The data below is to be written out exactly, with no pictures.

__________________________________________________

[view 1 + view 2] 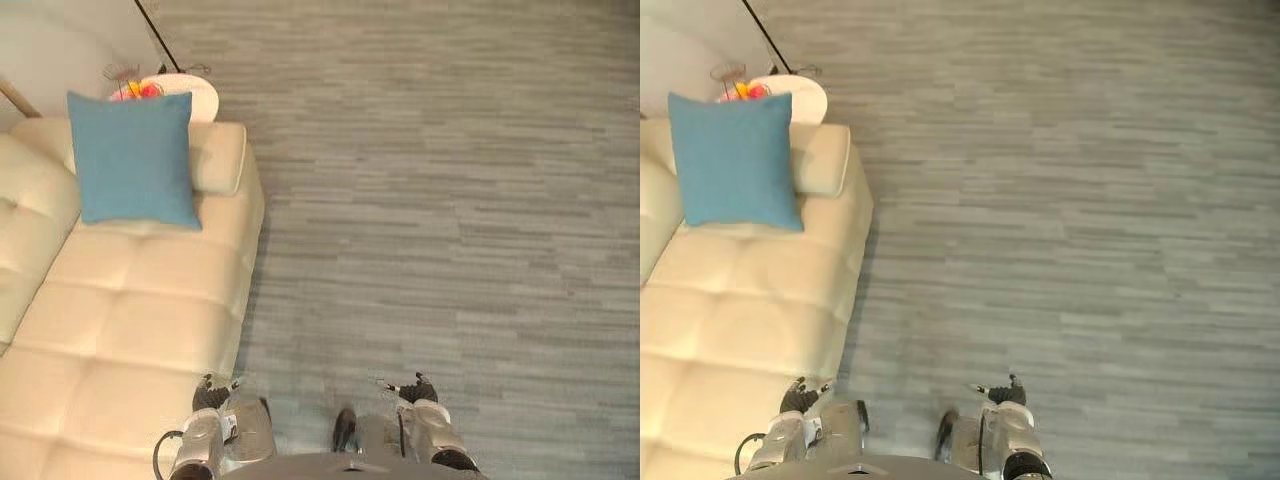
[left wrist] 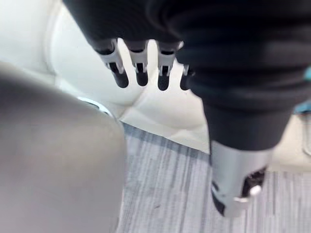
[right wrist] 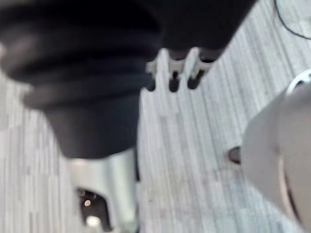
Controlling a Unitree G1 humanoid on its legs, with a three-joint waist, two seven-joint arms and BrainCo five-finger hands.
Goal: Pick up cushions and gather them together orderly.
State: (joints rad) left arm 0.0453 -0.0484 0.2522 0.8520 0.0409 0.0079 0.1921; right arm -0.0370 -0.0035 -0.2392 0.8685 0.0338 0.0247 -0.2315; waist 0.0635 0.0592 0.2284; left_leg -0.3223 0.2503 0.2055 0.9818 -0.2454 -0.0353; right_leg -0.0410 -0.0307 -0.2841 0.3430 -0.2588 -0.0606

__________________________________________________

SOLVED PROBLEM:
[view 1 + view 2] 
[left wrist] 
[right wrist] 
Controlling a Unitree G1 humanoid on its legs, with a three-joint waist, two seven-joint arms and BrainCo five-finger hands.
Goal: Pick up cushions and gather them together orderly.
State: (joints rad) left arm 0.0453 -0.0484 0.2522 0.8520 0.0409 0.0079 0.1921; right arm -0.0370 -0.0035 -0.2392 0.8685 0.0338 0.0247 -0.2315; waist 0.0635 0.0592 0.2284; left_leg -0.3223 0.2503 0.2055 0.9818 -0.2454 -0.0353; right_leg -0.0410 -0.0307 -0.2841 0.3430 -0.2588 -0.0606

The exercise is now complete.